Write out all of the data again, exactly as it reads.

········

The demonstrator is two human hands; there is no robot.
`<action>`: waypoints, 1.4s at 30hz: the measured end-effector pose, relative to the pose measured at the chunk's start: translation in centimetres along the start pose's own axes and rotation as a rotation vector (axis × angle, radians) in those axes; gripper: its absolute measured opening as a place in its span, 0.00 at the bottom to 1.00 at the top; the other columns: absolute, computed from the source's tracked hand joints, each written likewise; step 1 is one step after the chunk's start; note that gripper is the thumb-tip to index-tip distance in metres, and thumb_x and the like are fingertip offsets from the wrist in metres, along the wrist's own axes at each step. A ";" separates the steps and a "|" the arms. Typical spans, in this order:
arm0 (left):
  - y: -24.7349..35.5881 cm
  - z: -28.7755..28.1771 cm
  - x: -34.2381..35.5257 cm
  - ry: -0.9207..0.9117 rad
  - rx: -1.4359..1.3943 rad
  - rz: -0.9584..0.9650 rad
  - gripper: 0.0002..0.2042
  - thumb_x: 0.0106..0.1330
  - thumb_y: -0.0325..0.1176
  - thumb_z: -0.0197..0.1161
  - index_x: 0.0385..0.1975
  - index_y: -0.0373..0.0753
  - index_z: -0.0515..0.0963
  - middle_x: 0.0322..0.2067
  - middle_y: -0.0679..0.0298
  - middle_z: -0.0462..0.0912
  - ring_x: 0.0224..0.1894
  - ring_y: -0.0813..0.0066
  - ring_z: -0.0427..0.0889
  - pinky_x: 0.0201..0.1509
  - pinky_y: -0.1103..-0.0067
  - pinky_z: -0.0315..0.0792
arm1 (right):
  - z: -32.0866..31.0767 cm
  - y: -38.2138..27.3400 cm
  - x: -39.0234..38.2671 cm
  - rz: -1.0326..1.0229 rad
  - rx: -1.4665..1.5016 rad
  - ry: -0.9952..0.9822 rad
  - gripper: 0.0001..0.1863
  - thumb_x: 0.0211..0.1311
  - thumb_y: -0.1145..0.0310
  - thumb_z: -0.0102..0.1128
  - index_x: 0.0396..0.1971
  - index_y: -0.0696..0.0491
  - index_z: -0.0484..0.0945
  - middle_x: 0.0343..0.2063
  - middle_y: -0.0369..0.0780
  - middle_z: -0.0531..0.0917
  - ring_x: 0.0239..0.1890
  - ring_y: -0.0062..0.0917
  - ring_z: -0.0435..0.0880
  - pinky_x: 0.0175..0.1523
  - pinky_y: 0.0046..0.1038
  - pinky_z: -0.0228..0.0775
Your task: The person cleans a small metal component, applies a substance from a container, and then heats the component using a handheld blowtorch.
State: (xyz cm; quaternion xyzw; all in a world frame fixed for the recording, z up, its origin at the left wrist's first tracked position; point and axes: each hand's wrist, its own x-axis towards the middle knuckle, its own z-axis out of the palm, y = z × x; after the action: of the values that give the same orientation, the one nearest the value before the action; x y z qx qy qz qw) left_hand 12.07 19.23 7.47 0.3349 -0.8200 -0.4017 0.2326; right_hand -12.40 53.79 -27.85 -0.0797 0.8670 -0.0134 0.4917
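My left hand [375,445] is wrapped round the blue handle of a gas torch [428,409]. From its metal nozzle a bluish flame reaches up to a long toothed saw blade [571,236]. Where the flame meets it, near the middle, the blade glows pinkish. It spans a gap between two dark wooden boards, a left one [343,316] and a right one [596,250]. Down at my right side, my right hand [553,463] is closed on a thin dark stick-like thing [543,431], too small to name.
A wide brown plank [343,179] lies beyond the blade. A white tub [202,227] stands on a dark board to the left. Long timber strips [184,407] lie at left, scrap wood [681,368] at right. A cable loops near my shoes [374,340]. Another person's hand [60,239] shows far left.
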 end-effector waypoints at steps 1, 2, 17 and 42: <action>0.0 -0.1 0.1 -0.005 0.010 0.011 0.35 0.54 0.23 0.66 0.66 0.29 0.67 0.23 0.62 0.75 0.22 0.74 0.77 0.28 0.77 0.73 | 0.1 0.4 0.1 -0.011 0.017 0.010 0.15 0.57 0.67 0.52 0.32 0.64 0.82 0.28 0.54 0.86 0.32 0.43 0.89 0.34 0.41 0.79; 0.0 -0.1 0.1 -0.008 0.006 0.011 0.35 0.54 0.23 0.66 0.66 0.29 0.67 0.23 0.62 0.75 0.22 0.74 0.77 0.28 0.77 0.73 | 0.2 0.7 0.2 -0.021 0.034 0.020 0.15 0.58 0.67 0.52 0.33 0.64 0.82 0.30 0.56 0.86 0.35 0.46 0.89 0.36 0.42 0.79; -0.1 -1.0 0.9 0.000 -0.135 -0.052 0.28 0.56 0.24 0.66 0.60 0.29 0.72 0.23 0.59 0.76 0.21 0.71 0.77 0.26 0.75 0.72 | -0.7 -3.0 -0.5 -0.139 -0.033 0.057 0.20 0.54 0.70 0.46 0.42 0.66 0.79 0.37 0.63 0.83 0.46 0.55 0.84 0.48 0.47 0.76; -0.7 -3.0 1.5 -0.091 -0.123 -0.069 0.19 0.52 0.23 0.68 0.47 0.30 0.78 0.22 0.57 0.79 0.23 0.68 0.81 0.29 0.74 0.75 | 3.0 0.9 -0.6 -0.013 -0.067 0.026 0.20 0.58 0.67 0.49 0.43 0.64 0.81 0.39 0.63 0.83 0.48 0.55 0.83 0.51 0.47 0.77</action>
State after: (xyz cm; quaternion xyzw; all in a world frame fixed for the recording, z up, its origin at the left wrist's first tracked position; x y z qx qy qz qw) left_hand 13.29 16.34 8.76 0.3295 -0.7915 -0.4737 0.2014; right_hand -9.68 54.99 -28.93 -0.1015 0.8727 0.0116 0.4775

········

ANSWER TO THIS PROBLEM →
The demonstrator is two human hands; there is no robot.
`<action>`: waypoints, 1.4s at 30hz: the measured end-effector pose, relative to the pose measured at the chunk's start: translation in centimetres along the start pose's own axes and rotation as a rotation vector (axis × angle, radians) in those axes; gripper: its absolute measured opening as a place in its span, 0.00 at the bottom to 1.00 at the top; the other columns: absolute, computed from the source's tracked hand joints, each written likewise; step 1 is one step after the chunk's start; note that gripper is the thumb-tip to index-tip distance in metres, and thumb_x and the like are fingertip offsets from the wrist in metres, along the wrist's own axes at each step. A ";" separates the steps and a "|" the arms. Typical spans, in this order:
arm0 (left):
  - y: -24.7349..35.5881 cm
  - z: -28.7755..28.1771 cm
  - x: -34.2381..35.5257 cm
  - ry: -0.9207..0.9117 rad
  - rx: -1.4359..1.3943 rad
  - rz: -0.9584..0.9650 rad
  - gripper: 0.0002..0.2042
  - thumb_x: 0.0106..0.1330
  - thumb_y: -0.0325..0.1176
  - thumb_z: -0.0197..0.1161
  - index_x: 0.0385..0.1975
  - index_y: -0.0373..0.0753
  - index_z: -0.0515..0.0963
  - middle_x: 0.0322..0.2067
  - middle_y: -0.0679..0.0298
  - middle_z: -0.0462..0.0912
  - ring_x: 0.0224..0.1894
  - ring_y: -0.0813..0.0066
  - ring_z: -0.0427..0.0889
  - pinky_x: 0.0201..0.1509
  - pinky_y: -0.1103..-0.0067
  - pinky_z: -0.0315..0.0792
arm1 (right):
  - z: -32.0866..31.0767 cm
  - y: -38.2138..27.3400 cm
  - x: -39.0234..38.2671 cm
  - rz: -1.0326..1.0229 rad
  - rx: -1.4665..1.5016 rad
  - ry: -0.9952..0.9822 rad
  - gripper: 0.0001..0.1863
  - thumb_x: 0.0211..0.1311
  - thumb_y: -0.1145..0.0310
  - thumb_z: -0.0102..0.1128
  - index_x: 0.0396..0.1971
  - index_y: -0.0696..0.0491
  - index_z: -0.0484..0.0945
  - middle_x: 0.0343..0.2063
  - middle_y: -0.0369..0.0780
  - middle_z: -0.0531..0.0917
  - ring_x: 0.0239..0.1890
  - ring_y: -0.0062..0.0917
  - ring_z: -0.0435..0.0880
  - pinky_x: 0.0175..0.1523
  - pinky_y: 0.0046..0.1038
  - pinky_z: -0.0228..0.0775
Your task: The person cleans a small metal component, applies a substance from a container, and then heats the component using a handheld blowtorch.
State: (xyz cm; quaternion xyzw; all in a world frame fixed for the recording, z up, its origin at the left wrist's first tracked position; point and axes: each hand's wrist, its own x-axis towards the middle knuckle, its own z-axis out of the palm, y = z × x; after the action: of the values that give the same orientation, the one nearest the value before the action; x y z qx qy qz qw) left_hand 12.07 19.23 7.47 0.3349 -0.8200 -0.4017 0.2326; right_hand -12.40 53.79 -27.85 -0.0797 0.8670 -0.0134 0.4917
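My left hand [375,445] is wrapped round the blue handle of a gas torch [428,409]. From its metal nozzle a bluish flame reaches up to a long toothed saw blade [571,236]. Where the flame meets it, near the middle, the blade glows pinkish. It spans a gap between two dark wooden boards, a left one [343,316] and a right one [596,250]. Down at my right side, my right hand [553,463] is closed on a thin dark stick-like thing [543,431], too small to name.
A wide brown plank [343,179] lies beyond the blade. A white tub [202,227] stands on a dark board to the left. Long timber strips [184,407] lie at left, scrap wood [681,368] at right. A cable loops near my shoes [374,340]. Another person's hand [60,239] shows far left.
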 end-effector waypoints at steps 1, 2, 17 and 42: <action>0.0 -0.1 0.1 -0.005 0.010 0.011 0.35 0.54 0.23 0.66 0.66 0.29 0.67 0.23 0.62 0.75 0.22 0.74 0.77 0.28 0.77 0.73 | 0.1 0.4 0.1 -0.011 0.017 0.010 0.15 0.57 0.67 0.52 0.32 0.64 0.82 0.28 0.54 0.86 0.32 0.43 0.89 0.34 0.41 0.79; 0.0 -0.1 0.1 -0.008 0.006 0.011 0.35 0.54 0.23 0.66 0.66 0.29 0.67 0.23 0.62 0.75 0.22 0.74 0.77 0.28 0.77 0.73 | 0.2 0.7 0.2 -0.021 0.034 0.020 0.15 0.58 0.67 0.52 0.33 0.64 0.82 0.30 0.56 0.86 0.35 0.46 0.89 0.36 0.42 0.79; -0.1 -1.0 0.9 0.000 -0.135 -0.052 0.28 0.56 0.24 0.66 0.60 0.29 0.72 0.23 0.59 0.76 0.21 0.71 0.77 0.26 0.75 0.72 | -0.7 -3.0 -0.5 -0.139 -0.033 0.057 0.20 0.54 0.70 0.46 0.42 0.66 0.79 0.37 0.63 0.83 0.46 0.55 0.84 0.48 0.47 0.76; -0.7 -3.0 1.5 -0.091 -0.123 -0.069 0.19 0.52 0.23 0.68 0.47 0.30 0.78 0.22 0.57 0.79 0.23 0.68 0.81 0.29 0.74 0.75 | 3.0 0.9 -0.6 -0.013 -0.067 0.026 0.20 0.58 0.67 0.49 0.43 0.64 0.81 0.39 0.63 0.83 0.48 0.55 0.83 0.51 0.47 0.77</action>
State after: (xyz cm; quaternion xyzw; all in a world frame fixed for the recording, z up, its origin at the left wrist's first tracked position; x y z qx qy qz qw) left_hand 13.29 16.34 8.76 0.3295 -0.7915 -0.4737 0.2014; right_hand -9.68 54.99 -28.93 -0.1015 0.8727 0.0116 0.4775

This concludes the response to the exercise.